Give back the lines of the records exactly, starting at the first and ending at the one with "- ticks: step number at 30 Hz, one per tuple".

(Data items)
* * * * * * * * *

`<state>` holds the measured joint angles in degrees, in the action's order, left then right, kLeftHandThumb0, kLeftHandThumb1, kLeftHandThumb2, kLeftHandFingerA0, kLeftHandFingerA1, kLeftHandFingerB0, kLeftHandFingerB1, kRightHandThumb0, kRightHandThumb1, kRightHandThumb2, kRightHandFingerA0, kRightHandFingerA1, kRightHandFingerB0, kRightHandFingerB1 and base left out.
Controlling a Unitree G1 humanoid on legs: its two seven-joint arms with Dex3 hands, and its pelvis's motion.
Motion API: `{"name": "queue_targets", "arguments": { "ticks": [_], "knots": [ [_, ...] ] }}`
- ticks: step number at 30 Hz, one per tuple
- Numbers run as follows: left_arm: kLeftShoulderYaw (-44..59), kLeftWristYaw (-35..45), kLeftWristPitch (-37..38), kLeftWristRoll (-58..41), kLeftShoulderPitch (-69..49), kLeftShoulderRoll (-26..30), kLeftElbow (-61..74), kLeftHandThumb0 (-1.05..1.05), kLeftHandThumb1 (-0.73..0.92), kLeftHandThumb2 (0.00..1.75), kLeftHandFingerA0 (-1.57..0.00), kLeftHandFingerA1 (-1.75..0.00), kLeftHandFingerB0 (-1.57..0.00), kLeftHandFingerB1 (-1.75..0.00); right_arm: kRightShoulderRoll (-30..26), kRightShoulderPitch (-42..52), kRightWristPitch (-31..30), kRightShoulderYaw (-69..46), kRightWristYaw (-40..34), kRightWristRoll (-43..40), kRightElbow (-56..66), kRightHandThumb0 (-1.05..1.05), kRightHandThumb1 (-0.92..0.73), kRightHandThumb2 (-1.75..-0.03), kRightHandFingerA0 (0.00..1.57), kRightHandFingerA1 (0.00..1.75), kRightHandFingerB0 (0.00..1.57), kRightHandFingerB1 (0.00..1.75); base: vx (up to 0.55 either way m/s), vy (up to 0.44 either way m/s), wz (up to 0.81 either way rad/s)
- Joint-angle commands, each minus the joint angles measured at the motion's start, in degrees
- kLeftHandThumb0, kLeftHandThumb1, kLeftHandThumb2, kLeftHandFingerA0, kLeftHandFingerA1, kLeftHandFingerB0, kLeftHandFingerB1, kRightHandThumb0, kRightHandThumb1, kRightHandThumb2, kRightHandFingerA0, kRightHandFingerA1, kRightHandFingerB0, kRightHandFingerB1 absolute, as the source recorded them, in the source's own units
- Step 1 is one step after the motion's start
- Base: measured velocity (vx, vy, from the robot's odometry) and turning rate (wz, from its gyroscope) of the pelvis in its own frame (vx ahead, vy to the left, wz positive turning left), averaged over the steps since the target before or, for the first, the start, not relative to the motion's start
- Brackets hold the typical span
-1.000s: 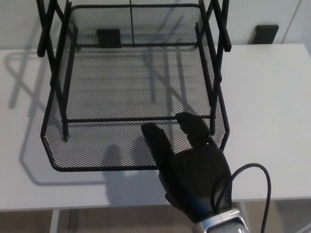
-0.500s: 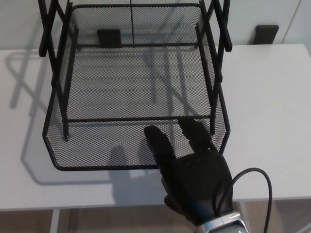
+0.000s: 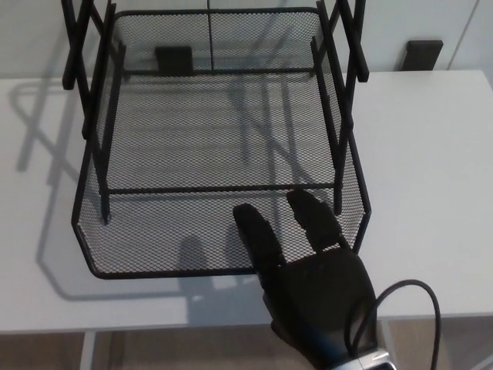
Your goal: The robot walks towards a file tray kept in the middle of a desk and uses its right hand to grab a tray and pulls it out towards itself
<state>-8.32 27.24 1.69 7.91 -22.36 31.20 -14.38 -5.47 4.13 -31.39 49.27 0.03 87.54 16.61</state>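
Note:
A black wire-mesh file tray [image 3: 169,273] lies on the white desk [image 3: 424,193], slid forward out of its black rack frame [image 3: 348,69]. My right hand [image 3: 312,281] comes in from the lower right at the tray's front rim. Two fingers [image 3: 258,235] reach over that rim into the tray, right of its middle, hooked on it. The thumb is hidden under the hand. The tray holds nothing. My left hand does not show.
The rack's upright posts [image 3: 96,100] rise on both sides of the tray. Two small black blocks [image 3: 424,52] stand at the desk's back edge. A black cable [image 3: 412,304] loops off my right wrist. The desk's front edge [image 3: 154,330] runs just below the tray.
My right hand has drawn back toward me and a little to the right, and the tray's front rim has come along with it by a small amount.

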Motion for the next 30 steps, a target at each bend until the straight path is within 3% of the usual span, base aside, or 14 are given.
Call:
{"name": "queue_targets", "arguments": {
  "ticks": [1, 4, 5, 6, 8, 9, 10, 11, 12, 13, 14, 28, 29, 30],
  "knots": [
    [-0.5, 0.2, 2.0, 1.8, 0.6, 1.6, -1.3, -0.48, 0.57, 0.58, -0.58, -0.38, -0.32, -0.32, -1.1, 17.7, 0.3, 10.7, 0.7, 2.0, 5.6, -0.75, -0.45, -0.82, 0.02, 0.42, 0.10, 0.42, 0.00, 0.000, 0.00],
    [-0.5, 0.0, 2.0, 1.8, 0.5, 1.4, -1.5, -0.49, 0.57, 0.58, -0.58, -0.38, -0.32, -0.33, -2.0, 19.4, 0.7, 11.2, -1.0, 2.6, 6.6, -0.76, -0.45, -0.81, 0.04, 0.49, 0.09, 0.45, 0.00, 0.000, 0.00],
    [-0.5, 0.0, 1.7, 1.9, 0.6, 1.5, -1.4, -0.49, 0.58, 0.58, -0.57, -0.38, -0.32, -0.32, -2.3, 19.9, 0.9, 11.4, -1.7, 2.3, 7.0, -0.73, -0.52, -0.56, 0.05, 0.49, 0.13, 0.37, 0.00, 0.000, 0.00],
    [-0.6, 0.0, 1.8, 1.9, 0.7, 1.5, -1.6, -0.49, 0.58, 0.58, -0.57, -0.38, -0.32, -0.32, -2.8, 20.5, 1.1, 11.5, -1.7, 2.4, 7.7, -0.75, -0.45, -0.81, 0.02, 0.46, 0.08, 0.45, 0.00, 0.000, 0.00],
    [-0.5, 0.2, 1.7, 1.8, 0.4, 1.7, -1.3, -0.49, 0.58, 0.58, -0.56, -0.38, -0.32, -0.32, -3.6, 21.4, 1.1, 11.7, -2.1, 2.9, 8.2, -0.76, -0.46, -0.80, 0.03, 0.45, 0.09, 0.45, 0.00, 0.000, 0.00],
    [-0.6, 0.1, 1.8, 2.0, 0.3, 1.8, -1.0, -0.48, 0.58, 0.58, -0.56, -0.38, -0.32, -0.32, -3.9, 21.9, 1.1, 11.8, -2.1, 3.0, 8.6, -0.71, -0.51, -0.57, 0.04, 0.46, 0.13, 0.36, 0.00, 0.000, 0.00],
    [-0.6, 0.2, 2.0, 2.0, 0.4, 1.8, -1.2, -0.48, 0.58, 0.58, -0.56, -0.38, -0.32, -0.32, -4.0, 22.1, 1.1, 11.7, -2.3, 2.9, 8.7, -0.77, -0.46, -0.79, 0.04, 0.47, 0.11, 0.44, 0.00, 0.000, 0.00],
    [-0.7, 0.2, 2.0, 2.0, 0.4, 1.8, -1.3, -0.48, 0.58, 0.58, -0.56, -0.38, -0.32, -0.32, -4.1, 22.3, 1.1, 11.7, -2.4, 2.8, 8.8, -0.77, -0.46, -0.79, 0.04, 0.47, 0.11, 0.44, 0.00, 0.000, 0.00],
    [-0.7, 0.1, 1.7, 2.2, 0.4, 1.8, -1.1, -0.48, 0.59, 0.58, -0.56, -0.38, -0.31, -0.32, -4.3, 22.4, 1.2, 11.6, -2.8, 2.8, 8.7, -0.37, -0.21, -0.86, 0.05, 0.56, 0.00, 0.50, 0.00, 0.000, 0.00],
    [-0.8, 0.1, 1.9, 2.3, 0.4, 1.9, -1.1, -0.47, 0.59, 0.58, -0.55, -0.37, -0.31, -0.32, -4.4, 22.6, 1.2, 11.5, -2.8, 2.7, 9.0, -0.71, -0.52, -0.56, 0.04, 0.48, 0.15, 0.35, 0.00, 0.000, 0.00],
    [-0.7, 0.2, 1.9, 2.1, 0.4, 1.8, -1.1, -0.46, 0.59, 0.58, -0.54, -0.37, -0.31, -0.32, -4.6, 22.7, 1.2, 11.5, -2.9, 2.8, 9.1, -0.37, -0.21, -0.85, 0.05, 0.56, 0.00, 0.50, 0.00, 0.000, 0.00],
    [0.5, 2.4, 2.4, -1.0, -0.5, 1.8, -0.9, -0.49, 0.59, 0.58, -0.54, -0.38, -0.29, -0.32, -6.5, 24.4, 4.1, 14.2, -5.7, 3.3, 15.1, -0.36, -0.15, -0.81, 0.06, 0.57, 0.00, 0.50, 0.00, 0.000, 0.00],
    [0.3, 2.1, 2.4, -0.3, -0.5, 2.0, -0.7, -0.50, 0.60, 0.58, -0.54, -0.38, -0.30, -0.32, -6.6, 24.6, 4.3, 14.5, -5.3, 3.5, 15.7, -0.71, -0.49, -0.55, 0.02, 0.51, 0.12, 0.40, 0.00, 0.000, 0.00],
    [-0.1, 1.3, 1.9, 0.8, -0.6, 2.3, 0.0, -0.49, 0.60, 0.58, -0.54, -0.37, -0.31, -0.32, -7.0, 25.1, 4.9, 15.2, -4.7, 3.9, 17.3, -0.72, -0.50, -0.55, 0.02, 0.52, 0.12, 0.41, 0.00, 0.000, 0.00]
  ]
}}
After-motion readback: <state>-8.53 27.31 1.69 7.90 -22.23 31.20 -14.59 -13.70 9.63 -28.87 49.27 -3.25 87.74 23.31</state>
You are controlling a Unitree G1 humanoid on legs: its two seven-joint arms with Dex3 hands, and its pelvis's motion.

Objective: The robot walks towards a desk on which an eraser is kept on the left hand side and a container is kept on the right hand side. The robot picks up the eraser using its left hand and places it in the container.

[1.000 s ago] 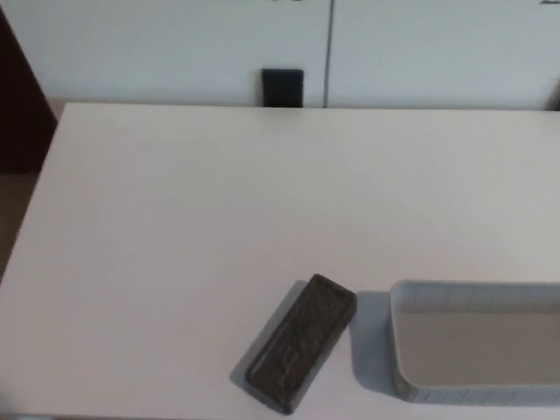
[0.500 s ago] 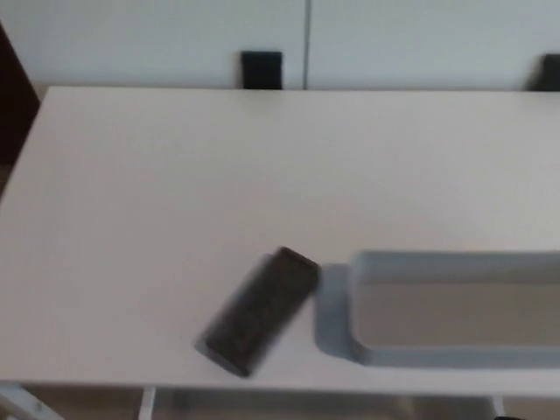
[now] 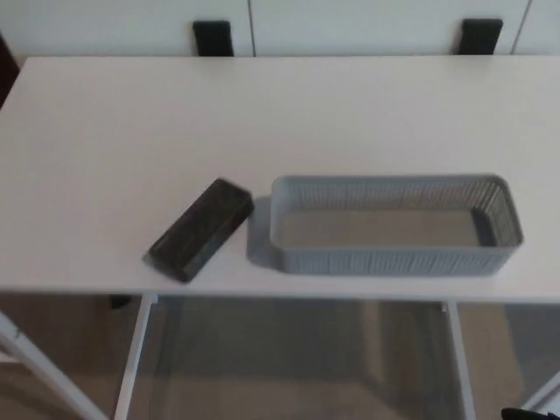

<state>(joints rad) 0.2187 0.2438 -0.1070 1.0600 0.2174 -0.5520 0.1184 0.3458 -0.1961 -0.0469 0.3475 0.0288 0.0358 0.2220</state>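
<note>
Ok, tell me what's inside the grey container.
Nothing visible: the grey container shows only its bare floor. The near wall hides a strip of that floor. The eraser lies outside, on the desk to its left.

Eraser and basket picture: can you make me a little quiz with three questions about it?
1. True or false: the eraser lies inside the grey container.
2. Which side of the container is the eraser on, the robot's left or right?
3. Pick one. The container holds: A) nothing B) a pen C) a cup.

Key: 1 false, it lies on the white desk. 2 left. 3 A.
</note>
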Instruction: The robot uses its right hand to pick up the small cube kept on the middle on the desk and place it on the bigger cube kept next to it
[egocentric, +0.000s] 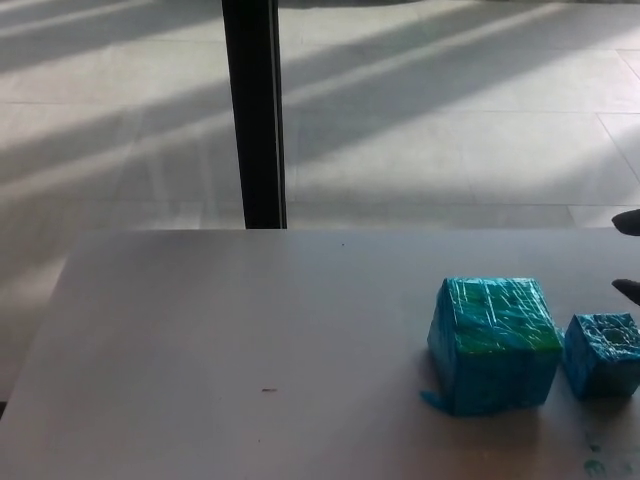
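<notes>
A big cube (493, 345) wrapped in blue and green tape stands on the grey desk (240, 340) at the right. Right beside it, at the picture's right edge, sits the small blue cube (603, 354). Two black fingertips of my right hand (628, 255) poke in at the right edge, above and behind the small cube and apart from it. The fingertips stand apart with nothing between them; the rest of the hand is out of frame. My left hand does not show.
A black vertical post (255, 115) rises behind the desk's far edge. Beyond it lies a pale tiled floor (450, 120) striped with light. Small blue-green marks (593, 462) spot the desk near the front right corner.
</notes>
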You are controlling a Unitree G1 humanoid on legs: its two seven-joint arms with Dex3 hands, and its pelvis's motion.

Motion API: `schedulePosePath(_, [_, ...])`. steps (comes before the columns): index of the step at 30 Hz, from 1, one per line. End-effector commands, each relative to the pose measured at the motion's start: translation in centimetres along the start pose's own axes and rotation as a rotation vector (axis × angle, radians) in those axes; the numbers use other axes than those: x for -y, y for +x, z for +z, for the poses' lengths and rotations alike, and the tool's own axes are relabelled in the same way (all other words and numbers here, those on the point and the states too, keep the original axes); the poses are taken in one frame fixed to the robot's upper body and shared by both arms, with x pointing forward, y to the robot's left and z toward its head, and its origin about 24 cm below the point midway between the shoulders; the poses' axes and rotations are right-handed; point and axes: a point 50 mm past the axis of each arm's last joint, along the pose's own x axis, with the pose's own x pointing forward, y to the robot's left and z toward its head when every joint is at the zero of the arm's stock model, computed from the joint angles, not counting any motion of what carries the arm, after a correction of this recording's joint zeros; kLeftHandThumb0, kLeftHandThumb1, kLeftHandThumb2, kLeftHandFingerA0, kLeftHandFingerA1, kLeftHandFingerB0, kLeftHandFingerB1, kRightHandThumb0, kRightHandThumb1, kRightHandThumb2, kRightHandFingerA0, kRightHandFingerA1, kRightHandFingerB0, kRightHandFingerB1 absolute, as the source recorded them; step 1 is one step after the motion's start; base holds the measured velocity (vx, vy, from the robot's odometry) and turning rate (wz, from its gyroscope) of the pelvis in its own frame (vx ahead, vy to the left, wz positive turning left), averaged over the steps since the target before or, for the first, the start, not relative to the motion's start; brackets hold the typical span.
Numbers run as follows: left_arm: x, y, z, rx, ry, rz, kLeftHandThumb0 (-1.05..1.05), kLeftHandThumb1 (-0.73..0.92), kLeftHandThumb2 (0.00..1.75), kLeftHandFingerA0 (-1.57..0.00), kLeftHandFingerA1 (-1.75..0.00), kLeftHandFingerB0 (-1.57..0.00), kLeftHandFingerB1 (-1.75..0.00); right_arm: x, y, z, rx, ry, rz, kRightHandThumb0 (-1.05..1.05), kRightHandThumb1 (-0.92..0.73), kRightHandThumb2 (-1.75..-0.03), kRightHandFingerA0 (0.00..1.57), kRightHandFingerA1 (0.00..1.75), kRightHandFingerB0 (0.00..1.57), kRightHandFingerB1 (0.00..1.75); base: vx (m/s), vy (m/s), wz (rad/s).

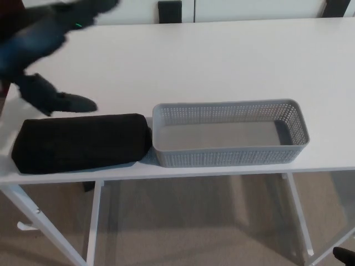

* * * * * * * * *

* _Result of the task_
`<state>` holds the measured joint angles in degrees, in the action's order, left then right, kLeftHandThumb0, kLeftHandThumb1, kLeftHandThumb2, kLeftHandFingerA0, kLeftHandFingerA1, kLeftHandFingerB0, kLeftHandFingerB1, kRightHandThumb0, kRightHandThumb1, kRightHandThumb2, kRightHandFingerA0, kRightHandFingerA1, kRightHandFingerB0, kRightHandFingerB1 and base left out.
Controlling a Unitree G1 humanoid on legs: its two seven-joint arms with Dex3 hands, and its pelvis's motion.
Motion API: `{"name": "queue_targets", "arguments": { "ticks": [_], "knots": [ [_, ...] ] }}`
- ticks: step number at 30 Hz, one per tuple

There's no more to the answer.